Tanggal 15 April 1950, Andi Azis pergi ke Jakarta setelah didesak oleh
Sukawati, Presiden dari Negara NIT. Namun karena keterlambatannya untuk
melapor, Andi Azis akhirnya ditangkap dan diadili untuk
mempertanggungjawabkan perbuatannya, sedangkan untuk pasukan TNI
yang dipimpin oleh Mayor H. V Worang terus melanjutkan pendaratan di
Sulawesi Selatan. Pada tanggal 21 April 1950, pasukan ini berhasil
menguasai Makassar tanpa adanya perlawanan dari pihak pemberontak.
Pada Tanggal 26 April 1950, anggota ekspedisi yang dipimpin oleh A.E
Kawilarang mendarat di daratan Sulawesi Selatan. Keamanan yang tercipta
di Sulawesi Selatan-pun tidak berlangsung lama karena keberadaan anggota
KL-KNIL yang sedang menunggu peralihan pasukan APRIS keluar dari
Makassar. Para anggota KL-KNIL memprovokasi dan memancing emosi yang
menimbulkan terjadinya bentrok antara pasukan KL-KNIL dengan pasukan
APRIS.
Kapten Andi Abdoel Azis, ia adalah seorang pemberontak yang tidak pernah
menyakiti dan membunuh orang untuk kepentingan pribadinya. Ia hanyalah
korban propaganda dari Belanda, karena kebutaannya terhadap dunia politik.

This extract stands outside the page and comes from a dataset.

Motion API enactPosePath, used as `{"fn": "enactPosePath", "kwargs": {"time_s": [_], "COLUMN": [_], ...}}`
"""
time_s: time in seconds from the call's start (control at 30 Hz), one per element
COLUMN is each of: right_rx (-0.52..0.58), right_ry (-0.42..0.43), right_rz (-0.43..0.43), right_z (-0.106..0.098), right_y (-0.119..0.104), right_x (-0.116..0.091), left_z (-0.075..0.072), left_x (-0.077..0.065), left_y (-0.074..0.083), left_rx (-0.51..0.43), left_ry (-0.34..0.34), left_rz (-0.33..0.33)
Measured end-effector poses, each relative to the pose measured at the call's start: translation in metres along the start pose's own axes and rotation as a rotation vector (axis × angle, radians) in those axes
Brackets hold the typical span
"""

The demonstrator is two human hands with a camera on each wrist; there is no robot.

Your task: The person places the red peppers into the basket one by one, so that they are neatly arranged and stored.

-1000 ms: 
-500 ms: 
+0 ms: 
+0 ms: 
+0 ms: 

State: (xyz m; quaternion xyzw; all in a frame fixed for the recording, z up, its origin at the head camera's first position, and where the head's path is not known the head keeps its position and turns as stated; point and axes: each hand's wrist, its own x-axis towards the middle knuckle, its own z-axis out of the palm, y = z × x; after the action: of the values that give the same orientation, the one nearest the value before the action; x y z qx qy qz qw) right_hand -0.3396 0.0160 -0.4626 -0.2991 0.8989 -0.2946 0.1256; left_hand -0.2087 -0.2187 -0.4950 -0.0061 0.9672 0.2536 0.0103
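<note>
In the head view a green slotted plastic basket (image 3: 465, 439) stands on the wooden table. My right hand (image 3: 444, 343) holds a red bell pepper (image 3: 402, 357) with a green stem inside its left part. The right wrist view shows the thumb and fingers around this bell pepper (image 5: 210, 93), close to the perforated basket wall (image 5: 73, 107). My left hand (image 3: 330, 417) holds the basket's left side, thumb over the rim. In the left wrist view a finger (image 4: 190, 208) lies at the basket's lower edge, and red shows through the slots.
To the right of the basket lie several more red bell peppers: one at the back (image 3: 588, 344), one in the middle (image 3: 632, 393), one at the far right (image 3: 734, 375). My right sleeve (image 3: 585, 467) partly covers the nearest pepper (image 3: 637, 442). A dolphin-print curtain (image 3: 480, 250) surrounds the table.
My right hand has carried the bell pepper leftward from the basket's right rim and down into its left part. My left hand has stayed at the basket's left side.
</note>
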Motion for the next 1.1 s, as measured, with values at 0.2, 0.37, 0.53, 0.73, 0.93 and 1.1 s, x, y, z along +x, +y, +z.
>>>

Andi Azis adalah seorang militer sejati yang mencoba untuk
mempertahankan kesatuan Negara Republik Indonesia pada masa itu, dan
dalam kesehariannya, seorang Andi Azis cukup dipandang dan dihargai oleh
masyarakat suku Bugis Makassar yang bertempat tinggal di Tanjung Priok,
Jakarta. Disanalah Andi Azis diakui sebagai salah satu sesepuh yang selalu
dimintai nasehat oleh para penduduk tentang bagaimana cara menjadikan
suku Bugis Makassar supaya tetap dalam keadaan rukun dan sejahtera.

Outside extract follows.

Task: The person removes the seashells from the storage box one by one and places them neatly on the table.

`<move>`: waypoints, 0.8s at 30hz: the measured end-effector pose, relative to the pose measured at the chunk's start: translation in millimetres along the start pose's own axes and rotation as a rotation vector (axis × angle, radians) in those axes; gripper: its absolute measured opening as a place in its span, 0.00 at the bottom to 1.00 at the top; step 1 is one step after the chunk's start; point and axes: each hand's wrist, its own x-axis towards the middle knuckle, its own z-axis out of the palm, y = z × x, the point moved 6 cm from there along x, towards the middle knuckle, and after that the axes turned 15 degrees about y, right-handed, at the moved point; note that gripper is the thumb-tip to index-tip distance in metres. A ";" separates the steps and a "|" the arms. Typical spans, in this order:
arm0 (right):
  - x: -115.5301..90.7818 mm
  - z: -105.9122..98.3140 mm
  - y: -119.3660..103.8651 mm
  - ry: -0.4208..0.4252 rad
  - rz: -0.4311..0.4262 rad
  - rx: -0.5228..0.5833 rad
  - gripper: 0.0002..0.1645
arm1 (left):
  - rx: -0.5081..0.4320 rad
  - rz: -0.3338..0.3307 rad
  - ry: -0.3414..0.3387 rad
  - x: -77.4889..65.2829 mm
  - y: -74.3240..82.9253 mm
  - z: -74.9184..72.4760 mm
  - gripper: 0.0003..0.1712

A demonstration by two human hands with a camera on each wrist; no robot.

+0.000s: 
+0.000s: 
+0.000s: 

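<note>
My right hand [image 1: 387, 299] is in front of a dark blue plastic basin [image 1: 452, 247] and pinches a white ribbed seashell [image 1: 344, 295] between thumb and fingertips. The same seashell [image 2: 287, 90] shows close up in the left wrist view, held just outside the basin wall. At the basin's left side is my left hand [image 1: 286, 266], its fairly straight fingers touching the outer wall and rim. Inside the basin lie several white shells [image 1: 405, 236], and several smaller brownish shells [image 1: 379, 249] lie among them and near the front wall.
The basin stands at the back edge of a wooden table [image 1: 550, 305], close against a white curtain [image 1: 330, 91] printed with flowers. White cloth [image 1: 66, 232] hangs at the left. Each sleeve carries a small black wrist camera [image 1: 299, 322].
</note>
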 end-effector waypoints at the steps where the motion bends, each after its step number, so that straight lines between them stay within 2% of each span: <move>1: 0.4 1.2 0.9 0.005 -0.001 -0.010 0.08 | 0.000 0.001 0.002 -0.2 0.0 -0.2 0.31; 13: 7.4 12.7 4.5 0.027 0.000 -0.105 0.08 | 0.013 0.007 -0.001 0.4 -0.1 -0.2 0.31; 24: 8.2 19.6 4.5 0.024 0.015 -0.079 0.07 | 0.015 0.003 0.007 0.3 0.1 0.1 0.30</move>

Andi Azis dikenal juga sebagai orang yang murah hati dan suka menolong. Ia
selalu berpesan kepada anak-anak angkatnya bahwa Siapapun boleh
dibawa masuk ke dalam rumahnya kecuali 3 jenis manusia yaitu pemabuk,
penjudi, dan pemain perempuan.
Seorang Andi Azis patut kita jadikan sebagai bahan pembelajaran bahwa kita
selama hidup di dunia ini jangan terlalu percaya sama apa yang orang lain katakan,
percayalah kepada hati nurani, jangan terlalu percaya sama orang lain karena orang
itu belum tentu bisa mengajak kita ke jalan yang benar dan mungkin malah
mengajak kita untuk berbuat salah. Maka dari itu, alangkah lebih baiknya
kita harus berwaspada dan berhati-hati dalam mempercayai orang lain.

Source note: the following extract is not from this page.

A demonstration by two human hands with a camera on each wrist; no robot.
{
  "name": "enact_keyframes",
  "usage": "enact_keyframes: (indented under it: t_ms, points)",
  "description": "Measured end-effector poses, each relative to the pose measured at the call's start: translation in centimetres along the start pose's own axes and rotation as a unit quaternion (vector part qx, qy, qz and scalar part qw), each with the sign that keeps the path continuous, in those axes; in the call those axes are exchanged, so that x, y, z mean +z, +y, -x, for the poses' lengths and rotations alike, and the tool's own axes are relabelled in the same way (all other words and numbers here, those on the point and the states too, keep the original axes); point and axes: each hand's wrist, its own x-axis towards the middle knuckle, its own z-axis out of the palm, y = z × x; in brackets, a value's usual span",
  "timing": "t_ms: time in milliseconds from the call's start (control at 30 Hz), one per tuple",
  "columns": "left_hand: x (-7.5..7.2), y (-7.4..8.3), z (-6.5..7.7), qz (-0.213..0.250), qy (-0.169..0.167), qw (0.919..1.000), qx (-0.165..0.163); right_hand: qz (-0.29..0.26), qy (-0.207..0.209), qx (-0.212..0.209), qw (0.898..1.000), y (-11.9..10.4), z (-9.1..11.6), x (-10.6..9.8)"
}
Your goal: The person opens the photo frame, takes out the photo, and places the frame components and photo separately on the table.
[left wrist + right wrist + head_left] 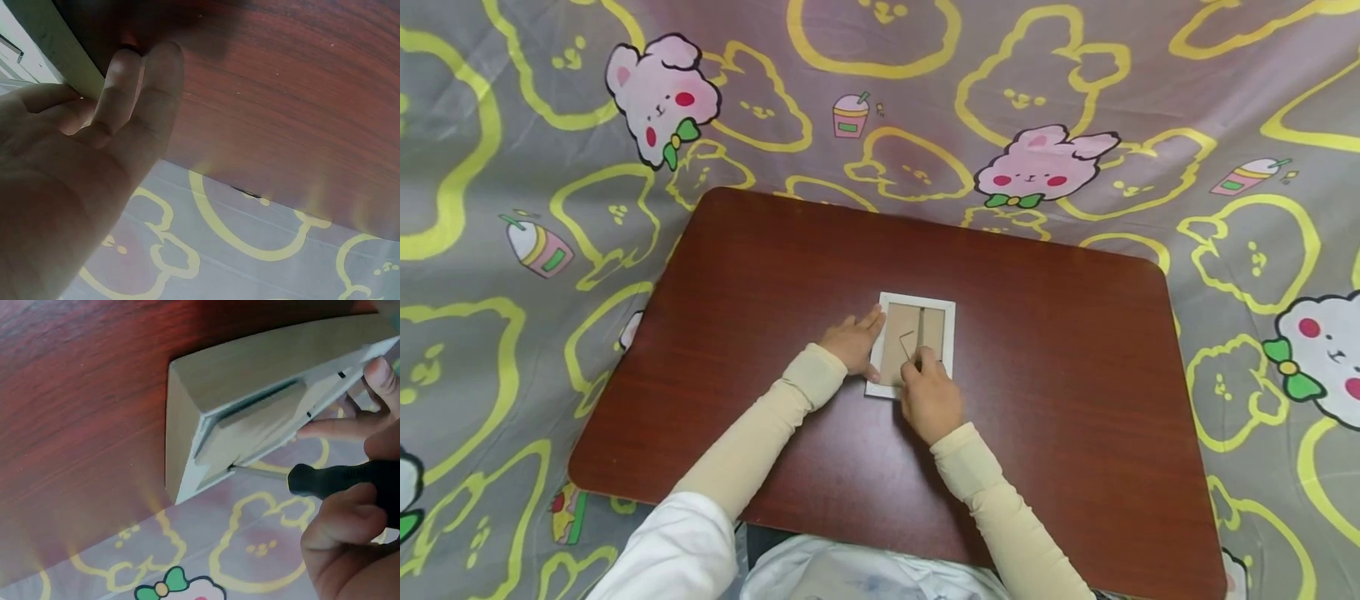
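A picture frame [950,333] with a white rim lies back side up on the table, its tan backing board [892,342] showing. My left hand [850,343] rests along its left side, fingers near the upper part and thumb by the lower corner. In the left wrist view, the fingers of the left hand [75,150] are nearly straight beside the frame's edge. My right hand [934,400] grips a screwdriver [337,481] with a black handle. The screwdriver's tip meets a small dark tab [231,467] at the board's edge. More dark tabs [341,374] sit along the same inner edge.
The dark red-brown table [1075,400] has rounded corners. A grey curtain [917,92] with yellow outlines and pink rabbits hangs behind it and at both sides. The person's body is at the near edge.
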Motion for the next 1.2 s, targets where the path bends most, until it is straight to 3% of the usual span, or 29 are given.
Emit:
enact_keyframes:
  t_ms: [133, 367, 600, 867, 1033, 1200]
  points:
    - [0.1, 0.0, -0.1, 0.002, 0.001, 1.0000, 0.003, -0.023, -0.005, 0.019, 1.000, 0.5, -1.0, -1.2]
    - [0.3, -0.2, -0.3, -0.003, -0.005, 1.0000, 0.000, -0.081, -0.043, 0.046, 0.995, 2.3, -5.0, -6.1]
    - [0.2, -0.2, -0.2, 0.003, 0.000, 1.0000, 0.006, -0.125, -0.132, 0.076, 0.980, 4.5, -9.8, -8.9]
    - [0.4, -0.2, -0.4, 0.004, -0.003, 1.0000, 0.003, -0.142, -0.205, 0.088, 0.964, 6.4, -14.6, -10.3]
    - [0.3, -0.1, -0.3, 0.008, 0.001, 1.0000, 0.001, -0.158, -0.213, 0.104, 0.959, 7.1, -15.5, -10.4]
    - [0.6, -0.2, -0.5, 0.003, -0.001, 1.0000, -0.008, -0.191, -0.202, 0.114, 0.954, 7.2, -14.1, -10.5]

Andi Aziz merupakan seorang mantan perwira KNIL. Pada tanggal 30 Maret
1950, ia bersama dengan pasukan KNIL di bawah komandonya
menggabungkan diri ke dalam APRIS di hadapan Letnan Kolonel Ahmad
Junus Mokoginta, Panglima Tentara dan Teritorium Indonesia Timur.